EXERCISE DIRECTIONS
Track down each line below containing the string "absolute" and copy it.

*** WORKING DATA Section Begins ***

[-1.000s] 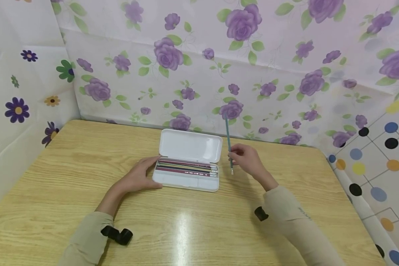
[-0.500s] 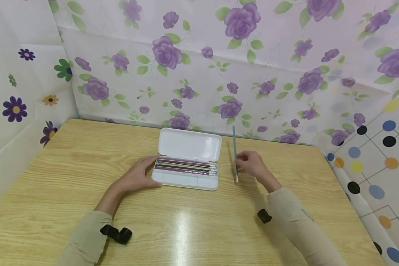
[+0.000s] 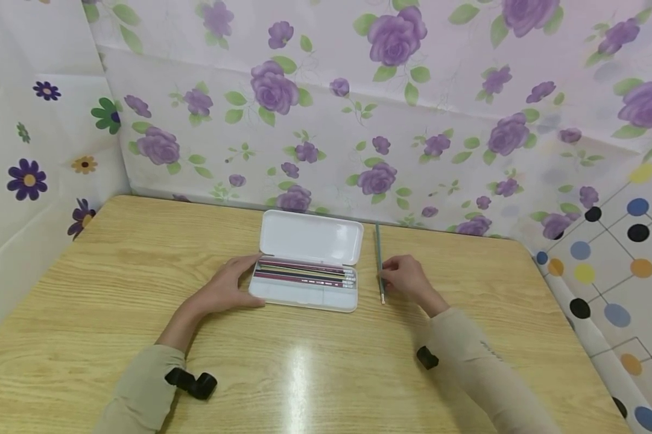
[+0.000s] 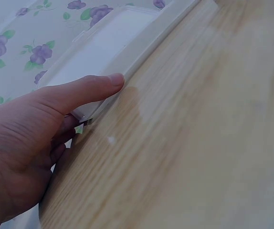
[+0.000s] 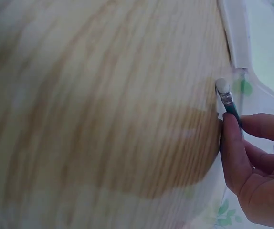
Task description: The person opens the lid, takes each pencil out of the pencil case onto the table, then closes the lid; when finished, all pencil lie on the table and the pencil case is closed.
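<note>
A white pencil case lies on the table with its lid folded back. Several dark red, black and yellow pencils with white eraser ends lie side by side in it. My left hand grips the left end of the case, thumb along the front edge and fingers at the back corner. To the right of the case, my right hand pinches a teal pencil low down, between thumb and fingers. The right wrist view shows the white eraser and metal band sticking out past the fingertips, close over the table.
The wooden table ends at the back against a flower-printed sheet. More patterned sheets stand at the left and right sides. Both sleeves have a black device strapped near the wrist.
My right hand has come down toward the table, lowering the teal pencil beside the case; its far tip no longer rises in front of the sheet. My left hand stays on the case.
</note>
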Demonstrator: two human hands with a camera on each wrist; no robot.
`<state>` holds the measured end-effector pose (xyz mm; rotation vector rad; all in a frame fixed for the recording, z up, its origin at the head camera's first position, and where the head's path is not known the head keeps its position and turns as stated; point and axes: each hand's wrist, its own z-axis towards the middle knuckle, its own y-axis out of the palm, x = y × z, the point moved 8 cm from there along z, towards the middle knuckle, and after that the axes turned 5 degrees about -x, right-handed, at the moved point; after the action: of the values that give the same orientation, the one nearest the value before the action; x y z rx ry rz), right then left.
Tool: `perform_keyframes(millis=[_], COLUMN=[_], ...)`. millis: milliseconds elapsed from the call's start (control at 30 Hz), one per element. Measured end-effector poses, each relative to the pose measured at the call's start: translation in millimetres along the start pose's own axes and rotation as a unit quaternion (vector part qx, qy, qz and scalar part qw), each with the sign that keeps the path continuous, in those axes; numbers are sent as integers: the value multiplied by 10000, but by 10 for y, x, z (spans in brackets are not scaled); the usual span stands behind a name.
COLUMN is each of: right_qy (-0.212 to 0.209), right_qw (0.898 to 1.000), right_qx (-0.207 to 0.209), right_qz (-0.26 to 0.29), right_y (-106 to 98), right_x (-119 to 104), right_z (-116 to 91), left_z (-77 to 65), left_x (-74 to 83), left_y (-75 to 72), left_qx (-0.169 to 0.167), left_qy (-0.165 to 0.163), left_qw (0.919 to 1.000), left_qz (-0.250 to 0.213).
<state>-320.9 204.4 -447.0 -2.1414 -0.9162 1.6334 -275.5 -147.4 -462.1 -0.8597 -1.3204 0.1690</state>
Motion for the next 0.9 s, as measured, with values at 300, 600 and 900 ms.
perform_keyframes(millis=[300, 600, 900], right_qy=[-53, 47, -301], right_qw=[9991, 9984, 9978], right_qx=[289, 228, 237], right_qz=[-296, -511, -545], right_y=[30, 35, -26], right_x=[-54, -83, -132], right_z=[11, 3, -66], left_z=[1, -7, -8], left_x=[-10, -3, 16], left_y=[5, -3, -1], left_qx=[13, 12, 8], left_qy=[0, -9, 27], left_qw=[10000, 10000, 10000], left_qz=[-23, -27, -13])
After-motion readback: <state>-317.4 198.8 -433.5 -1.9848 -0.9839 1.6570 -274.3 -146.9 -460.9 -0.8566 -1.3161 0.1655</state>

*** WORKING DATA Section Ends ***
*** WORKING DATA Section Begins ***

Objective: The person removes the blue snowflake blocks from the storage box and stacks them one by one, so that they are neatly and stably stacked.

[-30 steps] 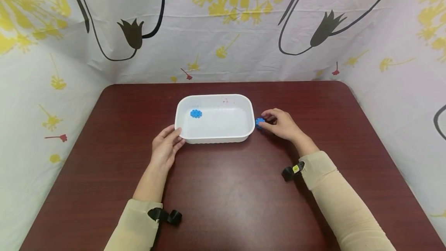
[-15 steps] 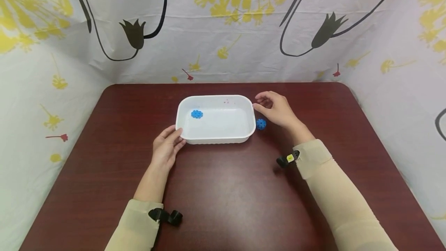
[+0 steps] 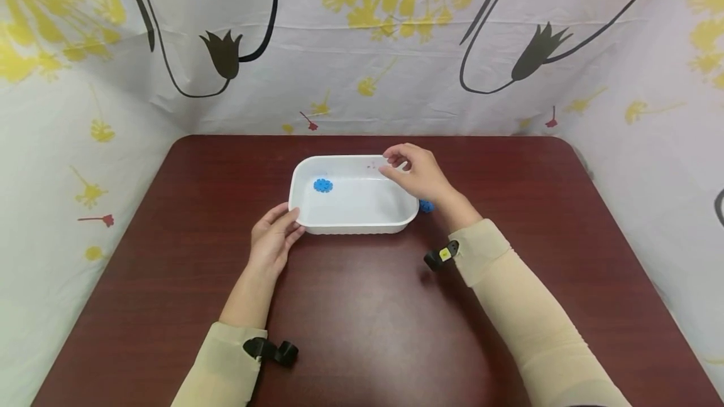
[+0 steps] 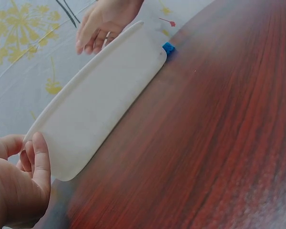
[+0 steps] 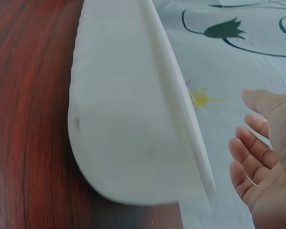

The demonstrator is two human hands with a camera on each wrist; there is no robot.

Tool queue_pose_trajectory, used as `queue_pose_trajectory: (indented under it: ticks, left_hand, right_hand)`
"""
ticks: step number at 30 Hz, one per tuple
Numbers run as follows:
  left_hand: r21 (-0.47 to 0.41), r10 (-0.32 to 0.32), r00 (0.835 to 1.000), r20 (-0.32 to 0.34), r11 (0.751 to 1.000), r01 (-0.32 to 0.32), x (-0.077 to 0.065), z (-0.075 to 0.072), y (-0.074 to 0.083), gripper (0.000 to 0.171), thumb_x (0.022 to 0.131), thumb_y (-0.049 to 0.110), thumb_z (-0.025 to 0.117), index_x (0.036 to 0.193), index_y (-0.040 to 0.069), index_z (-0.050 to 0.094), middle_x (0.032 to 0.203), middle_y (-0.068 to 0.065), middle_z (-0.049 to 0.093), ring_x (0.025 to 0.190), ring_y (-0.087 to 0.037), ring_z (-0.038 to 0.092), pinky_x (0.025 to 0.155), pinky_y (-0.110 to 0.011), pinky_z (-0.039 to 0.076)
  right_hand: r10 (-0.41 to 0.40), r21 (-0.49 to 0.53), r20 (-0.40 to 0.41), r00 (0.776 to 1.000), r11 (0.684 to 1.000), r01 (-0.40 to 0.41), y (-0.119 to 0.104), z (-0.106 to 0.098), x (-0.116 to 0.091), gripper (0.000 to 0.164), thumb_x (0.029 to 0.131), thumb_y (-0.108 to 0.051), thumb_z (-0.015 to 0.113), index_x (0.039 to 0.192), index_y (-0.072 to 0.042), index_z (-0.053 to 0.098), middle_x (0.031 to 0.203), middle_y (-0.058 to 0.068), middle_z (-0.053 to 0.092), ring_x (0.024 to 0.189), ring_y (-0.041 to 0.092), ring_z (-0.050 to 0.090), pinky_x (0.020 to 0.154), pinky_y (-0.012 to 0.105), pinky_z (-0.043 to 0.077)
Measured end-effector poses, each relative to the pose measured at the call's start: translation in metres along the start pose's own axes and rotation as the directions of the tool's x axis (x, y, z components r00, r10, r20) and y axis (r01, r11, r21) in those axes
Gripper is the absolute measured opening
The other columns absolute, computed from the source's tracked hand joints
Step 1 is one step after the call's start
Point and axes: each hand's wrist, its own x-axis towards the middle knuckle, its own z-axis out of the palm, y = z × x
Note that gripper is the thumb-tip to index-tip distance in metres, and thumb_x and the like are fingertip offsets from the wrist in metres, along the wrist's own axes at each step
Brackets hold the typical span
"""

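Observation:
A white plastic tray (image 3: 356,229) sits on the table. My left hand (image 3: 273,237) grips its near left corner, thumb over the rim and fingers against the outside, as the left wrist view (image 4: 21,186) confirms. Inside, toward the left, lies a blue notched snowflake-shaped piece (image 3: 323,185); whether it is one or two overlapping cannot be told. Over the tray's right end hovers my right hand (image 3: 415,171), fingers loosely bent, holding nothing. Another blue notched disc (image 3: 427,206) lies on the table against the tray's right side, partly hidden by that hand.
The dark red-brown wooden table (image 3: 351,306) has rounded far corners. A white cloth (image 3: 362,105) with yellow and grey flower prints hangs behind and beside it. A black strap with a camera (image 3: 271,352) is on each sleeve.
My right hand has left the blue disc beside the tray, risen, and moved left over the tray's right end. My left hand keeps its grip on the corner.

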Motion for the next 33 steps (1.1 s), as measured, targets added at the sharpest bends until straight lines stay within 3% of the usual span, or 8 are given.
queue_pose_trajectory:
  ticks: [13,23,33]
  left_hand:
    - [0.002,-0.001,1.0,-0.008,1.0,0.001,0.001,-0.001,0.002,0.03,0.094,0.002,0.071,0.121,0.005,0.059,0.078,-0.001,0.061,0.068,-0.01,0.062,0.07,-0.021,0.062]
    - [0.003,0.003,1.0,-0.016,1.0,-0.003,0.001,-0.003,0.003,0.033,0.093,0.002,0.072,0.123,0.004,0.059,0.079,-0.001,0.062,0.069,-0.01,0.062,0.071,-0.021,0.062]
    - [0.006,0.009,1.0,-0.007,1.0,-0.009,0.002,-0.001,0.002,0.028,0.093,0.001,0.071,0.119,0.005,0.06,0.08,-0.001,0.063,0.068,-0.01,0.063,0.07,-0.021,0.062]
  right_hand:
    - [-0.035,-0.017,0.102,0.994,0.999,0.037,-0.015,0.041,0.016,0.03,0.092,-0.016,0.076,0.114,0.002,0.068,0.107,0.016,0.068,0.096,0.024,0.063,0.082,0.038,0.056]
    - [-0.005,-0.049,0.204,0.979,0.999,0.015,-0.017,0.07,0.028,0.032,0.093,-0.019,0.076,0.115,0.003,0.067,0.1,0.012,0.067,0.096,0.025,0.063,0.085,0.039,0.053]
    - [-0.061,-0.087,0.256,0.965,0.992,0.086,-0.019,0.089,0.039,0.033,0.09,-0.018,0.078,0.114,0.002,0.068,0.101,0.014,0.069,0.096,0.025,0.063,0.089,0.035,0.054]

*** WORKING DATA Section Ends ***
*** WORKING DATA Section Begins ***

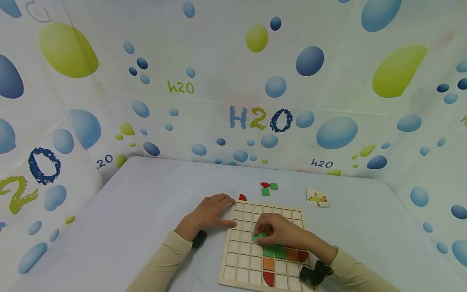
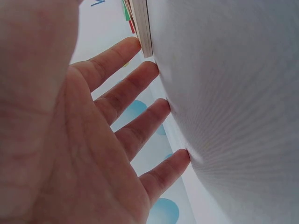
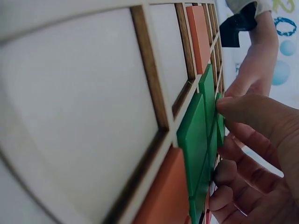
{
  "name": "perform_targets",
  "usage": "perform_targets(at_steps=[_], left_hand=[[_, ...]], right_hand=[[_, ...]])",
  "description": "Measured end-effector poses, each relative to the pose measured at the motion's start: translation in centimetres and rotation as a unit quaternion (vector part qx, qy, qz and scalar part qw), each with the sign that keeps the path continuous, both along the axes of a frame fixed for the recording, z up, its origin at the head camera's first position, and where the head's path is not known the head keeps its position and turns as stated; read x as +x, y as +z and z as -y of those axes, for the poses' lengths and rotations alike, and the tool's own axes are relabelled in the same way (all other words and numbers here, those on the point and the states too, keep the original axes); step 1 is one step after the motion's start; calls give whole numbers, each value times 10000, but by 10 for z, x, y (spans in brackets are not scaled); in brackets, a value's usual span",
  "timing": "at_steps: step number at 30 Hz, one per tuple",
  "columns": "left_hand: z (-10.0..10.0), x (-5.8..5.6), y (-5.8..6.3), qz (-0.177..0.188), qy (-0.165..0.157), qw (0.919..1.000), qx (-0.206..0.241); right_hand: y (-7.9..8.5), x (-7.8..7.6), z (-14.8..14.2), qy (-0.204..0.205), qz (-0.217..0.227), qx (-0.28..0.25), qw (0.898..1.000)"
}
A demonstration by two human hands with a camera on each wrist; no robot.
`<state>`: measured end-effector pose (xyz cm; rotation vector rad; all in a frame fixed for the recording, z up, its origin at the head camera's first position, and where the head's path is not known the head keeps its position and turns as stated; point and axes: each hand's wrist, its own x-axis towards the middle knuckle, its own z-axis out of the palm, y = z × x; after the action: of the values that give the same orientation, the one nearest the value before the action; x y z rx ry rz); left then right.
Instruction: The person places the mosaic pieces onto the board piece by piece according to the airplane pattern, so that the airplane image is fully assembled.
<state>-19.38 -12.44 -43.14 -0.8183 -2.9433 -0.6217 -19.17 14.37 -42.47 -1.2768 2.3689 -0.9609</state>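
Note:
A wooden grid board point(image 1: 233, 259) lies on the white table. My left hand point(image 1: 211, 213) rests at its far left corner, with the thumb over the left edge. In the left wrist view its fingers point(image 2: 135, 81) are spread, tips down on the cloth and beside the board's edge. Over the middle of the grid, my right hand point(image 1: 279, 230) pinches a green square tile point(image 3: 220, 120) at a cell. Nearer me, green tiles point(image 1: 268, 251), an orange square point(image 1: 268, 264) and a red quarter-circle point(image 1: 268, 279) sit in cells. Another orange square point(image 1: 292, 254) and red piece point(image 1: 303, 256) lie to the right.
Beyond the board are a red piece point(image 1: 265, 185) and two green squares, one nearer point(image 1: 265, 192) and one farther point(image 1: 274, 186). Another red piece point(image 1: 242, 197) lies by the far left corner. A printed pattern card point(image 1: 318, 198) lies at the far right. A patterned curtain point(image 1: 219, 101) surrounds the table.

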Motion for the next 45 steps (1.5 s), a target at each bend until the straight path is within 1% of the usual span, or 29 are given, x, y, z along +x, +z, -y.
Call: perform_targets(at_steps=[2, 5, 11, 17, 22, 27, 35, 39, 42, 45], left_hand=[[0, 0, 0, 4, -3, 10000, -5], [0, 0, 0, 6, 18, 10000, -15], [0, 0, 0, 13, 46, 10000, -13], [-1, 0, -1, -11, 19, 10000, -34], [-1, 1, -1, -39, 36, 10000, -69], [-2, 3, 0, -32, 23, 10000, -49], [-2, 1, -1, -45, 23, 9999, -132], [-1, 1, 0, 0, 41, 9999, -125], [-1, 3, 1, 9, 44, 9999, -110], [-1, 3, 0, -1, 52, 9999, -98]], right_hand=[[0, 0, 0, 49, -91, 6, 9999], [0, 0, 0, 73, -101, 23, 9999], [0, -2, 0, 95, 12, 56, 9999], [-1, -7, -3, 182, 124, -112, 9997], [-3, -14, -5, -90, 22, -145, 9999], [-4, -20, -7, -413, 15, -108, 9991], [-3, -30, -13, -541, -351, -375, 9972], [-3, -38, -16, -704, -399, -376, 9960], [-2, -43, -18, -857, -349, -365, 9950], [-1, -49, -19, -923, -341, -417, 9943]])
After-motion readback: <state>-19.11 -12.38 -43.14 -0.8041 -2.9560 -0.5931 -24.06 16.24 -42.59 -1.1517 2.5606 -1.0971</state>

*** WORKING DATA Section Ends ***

OUTPUT OF THE TASK
Gripper is the absolute measured opening
The other columns absolute, computed from the source's tracked hand joints

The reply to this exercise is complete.